Though the 514-page book – illustrated with more than a dozen of Pessl’s own drawings – appears at first to be a humorous account of Blue’s attempts to fit in with the cool kids, it soon turns into a thriller, one that ultimately tests the father-daughter bond.

“Almost as soon as I came up with those two characters, I had a vision of those final 20 pages,” Pessl says. “I knew what the final outcome of their relationship would be. I knew that the arc of this novel would shift and become tainted and ultimately destroy itself.”

Leap of faith

Pessl was born near Detroit to an Austrian father and an American mother, who divorced when Marisha was 3. Growing up in Asheville, N.C., her mother would read to her aloud from the Western cannon. She graduated from Barnard College in 1998.

Writing was always a private affair, squeezed in at night while she worked by day as a financial consultant for PricewaterhouseCoopers. Graduate school simply wasn’t an option.

“When I’m writing, I don’t like outside influences, I don’t like opinions about it,” she says. “I simply hoard my writing – for years, really. So I wouldn’t work in a grad school setting.”

“Special Topics” isn’t technically Pessl’s first novel. She wrote two others that failed, in large part because she started writing immediately after getting her ideas.

“I ultimately ended up writing myself into a hole,” she says.

For her third attempt, Pessl mapped out everything, chapter by chapter, character by character – even using Excel spreadsheets. “I was really anal about it,” she says.

Then came a huge risk. About halfway through the writing of the book, her then-boyfriend, Nic Caiano, was transferred to London and said he didn’t want to go without her.

So she quit her job and followed, writing full-time for the first time.

“I definitely felt like I was just jumping off either a diving board or a gangplank. I didn’t quite know what it was yet,” she says as her cats, Hitchcock and Fellini, come over for a rub. “It was a leap of faith.”

It also was a leap of faith on her boyfriend’s part: He hadn’t been allowed to read a single word of what she had spent more than a year and a half furtively writing.

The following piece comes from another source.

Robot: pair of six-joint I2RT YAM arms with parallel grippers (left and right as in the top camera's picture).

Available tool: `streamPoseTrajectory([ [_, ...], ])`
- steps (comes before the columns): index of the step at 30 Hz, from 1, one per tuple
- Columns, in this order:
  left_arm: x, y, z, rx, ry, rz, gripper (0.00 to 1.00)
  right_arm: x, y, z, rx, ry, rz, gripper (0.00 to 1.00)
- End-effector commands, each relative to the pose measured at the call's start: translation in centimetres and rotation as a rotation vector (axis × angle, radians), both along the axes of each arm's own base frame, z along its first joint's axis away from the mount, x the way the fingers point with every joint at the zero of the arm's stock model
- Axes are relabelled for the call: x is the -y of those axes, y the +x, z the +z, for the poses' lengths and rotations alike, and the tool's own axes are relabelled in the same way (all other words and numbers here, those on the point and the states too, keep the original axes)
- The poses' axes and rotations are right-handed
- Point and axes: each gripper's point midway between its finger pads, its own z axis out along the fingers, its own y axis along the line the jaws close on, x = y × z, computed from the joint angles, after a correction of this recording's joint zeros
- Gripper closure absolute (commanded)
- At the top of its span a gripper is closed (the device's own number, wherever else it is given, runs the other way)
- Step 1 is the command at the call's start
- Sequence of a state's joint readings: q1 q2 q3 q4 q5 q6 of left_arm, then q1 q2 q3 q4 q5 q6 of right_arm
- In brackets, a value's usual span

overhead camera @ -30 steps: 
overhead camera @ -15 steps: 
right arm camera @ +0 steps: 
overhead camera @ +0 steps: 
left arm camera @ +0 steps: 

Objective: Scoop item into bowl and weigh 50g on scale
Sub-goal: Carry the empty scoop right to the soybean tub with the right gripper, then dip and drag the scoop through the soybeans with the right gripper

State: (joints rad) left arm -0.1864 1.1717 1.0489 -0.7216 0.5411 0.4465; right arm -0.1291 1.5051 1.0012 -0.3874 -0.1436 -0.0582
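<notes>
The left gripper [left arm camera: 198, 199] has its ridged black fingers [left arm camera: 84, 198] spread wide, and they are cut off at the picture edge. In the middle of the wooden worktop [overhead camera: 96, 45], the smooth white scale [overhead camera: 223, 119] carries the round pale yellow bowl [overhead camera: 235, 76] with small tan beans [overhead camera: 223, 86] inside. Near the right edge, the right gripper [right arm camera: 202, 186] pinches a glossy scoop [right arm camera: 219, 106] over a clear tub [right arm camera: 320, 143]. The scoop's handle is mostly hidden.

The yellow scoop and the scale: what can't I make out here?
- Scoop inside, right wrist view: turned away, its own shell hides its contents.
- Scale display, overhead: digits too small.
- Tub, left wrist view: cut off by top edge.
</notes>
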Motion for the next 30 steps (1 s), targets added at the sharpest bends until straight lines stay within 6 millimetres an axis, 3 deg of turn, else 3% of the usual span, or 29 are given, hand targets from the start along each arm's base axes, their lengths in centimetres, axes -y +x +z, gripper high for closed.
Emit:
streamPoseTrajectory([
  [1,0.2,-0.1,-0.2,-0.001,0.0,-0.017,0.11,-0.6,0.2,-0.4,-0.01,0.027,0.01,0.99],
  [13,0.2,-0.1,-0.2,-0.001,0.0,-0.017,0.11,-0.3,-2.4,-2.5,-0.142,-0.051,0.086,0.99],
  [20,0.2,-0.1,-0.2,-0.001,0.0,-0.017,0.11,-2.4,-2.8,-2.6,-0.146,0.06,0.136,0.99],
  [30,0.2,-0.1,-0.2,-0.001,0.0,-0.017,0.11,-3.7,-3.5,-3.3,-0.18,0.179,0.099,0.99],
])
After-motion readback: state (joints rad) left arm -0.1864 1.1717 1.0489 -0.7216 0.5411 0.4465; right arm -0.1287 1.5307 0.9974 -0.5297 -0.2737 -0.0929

“Sometimes he would say, ‘Are you sure you’re not, like, Jack Nicholson going crazy?”‘ she says, alluding to the crazed author of “The Shining,” “because I certainly sometimes felt like I was going a bit nuts.”

The pitch

The couple married in 2003, and the book was finished a year later. Back in New York, Pessl finally sought an outside opinion. After trolling the Internet, she sent e-mails to 10 agents of authors she admired.

“It is a first novel unlike any you will read this year,” she wrote in the pitch, which now makes her wince. “It’s sort of embarrassing,” she says, before reconciling herself: “It’s America – you got to go big.”

The pitch got attention, but the novel made a bigger impact. Carole DeSanti, an editor at Viking Penguin in New York, was addicted when the manuscript was e-mailed to her, staying up late to read it off the screen.

“I just thought this was a remarkable voice,” says DeSanti, who became her editor. “I think remarkable for its spontaneity and its sheer joy of writing. So many writing voices can be constricted . …This seemed very free – free to be what it was. That was the first quality that really struck me.”

An auction for the book was held, and Pessl emerged with a hefty advance. To her, the money wasn’t as big a deal as the acknowledgment that she had talent.

“There’s been so much work that goes into calling myself a full-time writer,” she says. “Probably, if you divided my advance into the number of hours that I’ve spent writing, it would probably be less than minimum wage.”